Exercise details
Using the listing below, set down exactly the lines starting at the line that contains "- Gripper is" and ending at the line that contains "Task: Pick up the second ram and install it", both included, and no others.

Task material

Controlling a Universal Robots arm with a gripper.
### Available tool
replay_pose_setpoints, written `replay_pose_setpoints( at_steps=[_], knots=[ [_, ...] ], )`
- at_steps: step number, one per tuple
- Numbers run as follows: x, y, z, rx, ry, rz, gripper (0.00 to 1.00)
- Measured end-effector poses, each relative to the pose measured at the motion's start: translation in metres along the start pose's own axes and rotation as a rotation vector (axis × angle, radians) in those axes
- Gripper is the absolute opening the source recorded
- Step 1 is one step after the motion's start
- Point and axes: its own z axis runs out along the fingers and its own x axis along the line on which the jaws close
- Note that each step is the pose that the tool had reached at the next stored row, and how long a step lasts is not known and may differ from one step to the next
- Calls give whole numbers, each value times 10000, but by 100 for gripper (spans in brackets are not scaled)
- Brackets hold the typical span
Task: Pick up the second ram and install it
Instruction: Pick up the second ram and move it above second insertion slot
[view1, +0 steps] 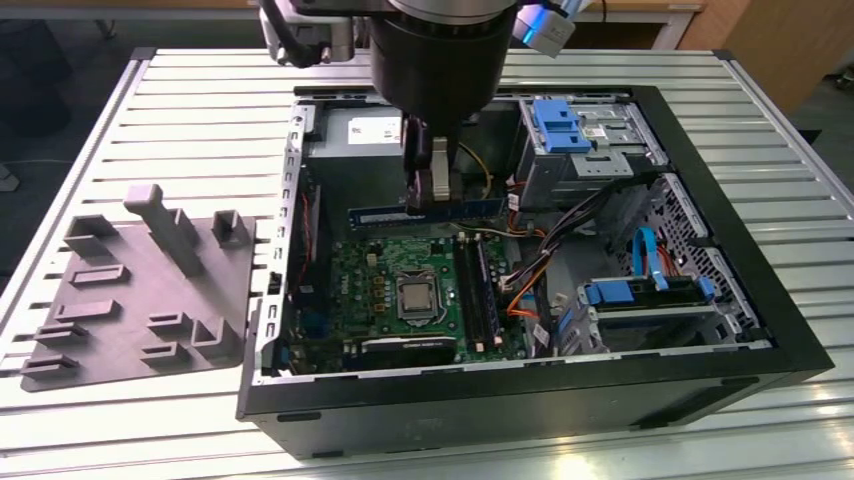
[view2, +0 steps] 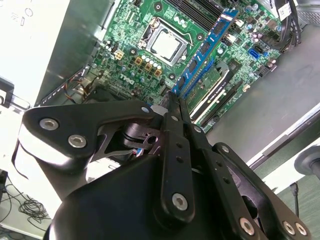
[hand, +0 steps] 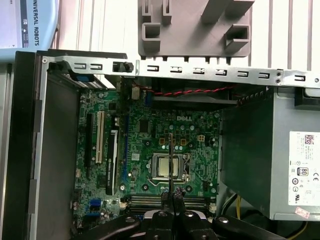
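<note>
Gripper (view2: 176, 102): fingers clamped on the second ram (view2: 206, 48), which is held on edge over the motherboard (view2: 129, 35) inside the open computer case (view1: 534, 392). Outside the case, a grey tray (view1: 134, 310) on the slatted worktop (view1: 200, 100).

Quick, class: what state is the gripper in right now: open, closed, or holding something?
Gripper: closed on the second ram, holding it over the motherboard.
</note>
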Motion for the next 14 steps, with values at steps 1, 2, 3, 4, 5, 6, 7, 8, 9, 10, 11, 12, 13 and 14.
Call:
replay_pose_setpoints(
  at_steps=[1, 2, 3, 4, 5, 6, 7, 8, 9, 10, 11, 12, 13, 14],
  knots=[
    [0, 0, 5, 0, 0, 0, 12],
    [0, 0, 11, 0, 0, 0, 12],
    [1, -1, 12, 0, 1, 0, 12],
    [1, -1, 14, 0, 0, 0, 12],
    [1, -1, 16, 0, -1, 0, 12],
    [1, -1, 18, 0, 0, 0, 12],
    [1, -1, 20, 1, -1, 0, 12],
    [1, -1, 22, 0, -1, 0, 12],
    [1, -1, 25, 1, -1, 0, 12],
    [1, -1, 27, 0, -1, 0, 12],
    [1, -1, 30, 0, 0, 0, 12],
    [1, -1, 32, 0, -1, 1, 12],
    [2, -2, 35, 1, -1, 0, 12],
    [2, -2, 38, 1, -1, 0, 12]
  ],
)
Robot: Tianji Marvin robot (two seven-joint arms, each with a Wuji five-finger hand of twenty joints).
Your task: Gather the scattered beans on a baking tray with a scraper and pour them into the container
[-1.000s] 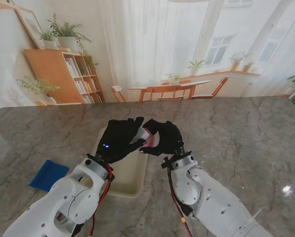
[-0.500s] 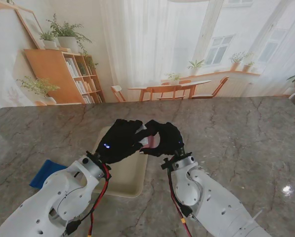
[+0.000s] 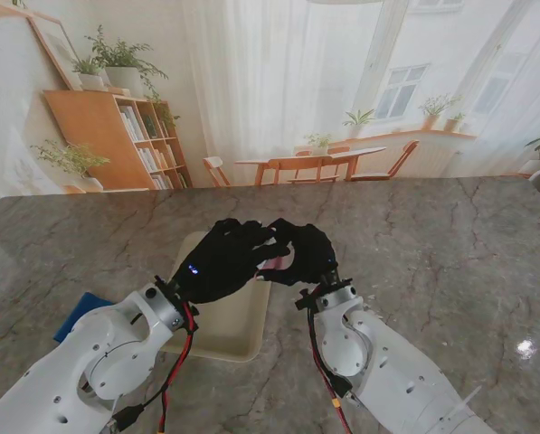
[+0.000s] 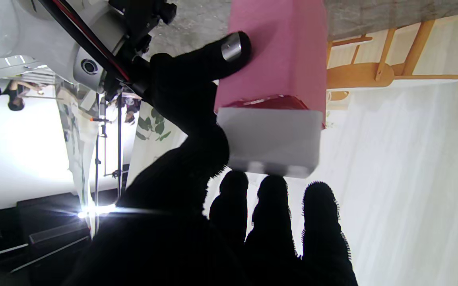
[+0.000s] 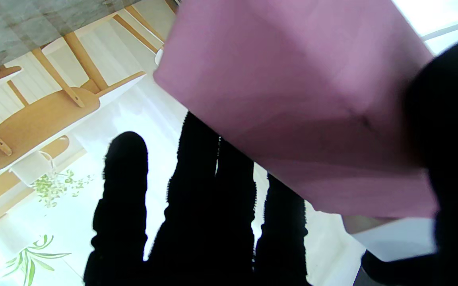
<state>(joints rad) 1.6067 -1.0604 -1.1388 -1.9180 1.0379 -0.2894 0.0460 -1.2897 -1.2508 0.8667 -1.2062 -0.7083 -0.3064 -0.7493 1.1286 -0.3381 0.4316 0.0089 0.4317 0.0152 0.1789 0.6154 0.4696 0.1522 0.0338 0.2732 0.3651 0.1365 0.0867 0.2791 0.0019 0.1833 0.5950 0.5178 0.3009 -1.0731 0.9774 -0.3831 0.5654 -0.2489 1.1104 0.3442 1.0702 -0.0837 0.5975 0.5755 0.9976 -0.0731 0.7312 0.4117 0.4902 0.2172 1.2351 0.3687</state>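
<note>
**Scraper held between both hands over the tray**

While both black-gloved hands meet above the far end of the baking tray (image 3: 217, 336), a pink scraper (image 4: 282, 59) with a white grip sits between them, lifted off the desk (image 3: 432, 244). From the left wrist, the left hand (image 4: 197, 167) has its thumb pressed on the pink blade and its fingers (image 4: 270, 206) curled just under the white grip. From the right wrist, the right hand (image 5: 213, 206) has its thumb on one face of the pink blade, and its fingers (image 5: 121, 186) lie along the far side; both hands appear to be grasping the scraper, though from the stand's view only a sliver of pink shows between the gloves. The cream tray lies flat on the marbled desk, nearer to me than the hands; whether beans lie on it cannot be made out. A blue cloth (image 3: 75, 312) lies on the desk to the left of the tray, partly hidden by the left arm.
</note>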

Finished task
- Gripper is the absolute opening the source recorded
- Step 1 is one step after the motion's start
- Point and axes: its own z axis runs out along the fingers and its own x axis along the line on which the jaws close
- Note that each step is the pose that the tool had reached at the next stored row, and how long a step lasts is not known and may differ from one step to the next
- Calls give whole numbers, each value times 10000, but by 100 for gripper (spans in brackets are not scaled)
- Brackets hold the typical span
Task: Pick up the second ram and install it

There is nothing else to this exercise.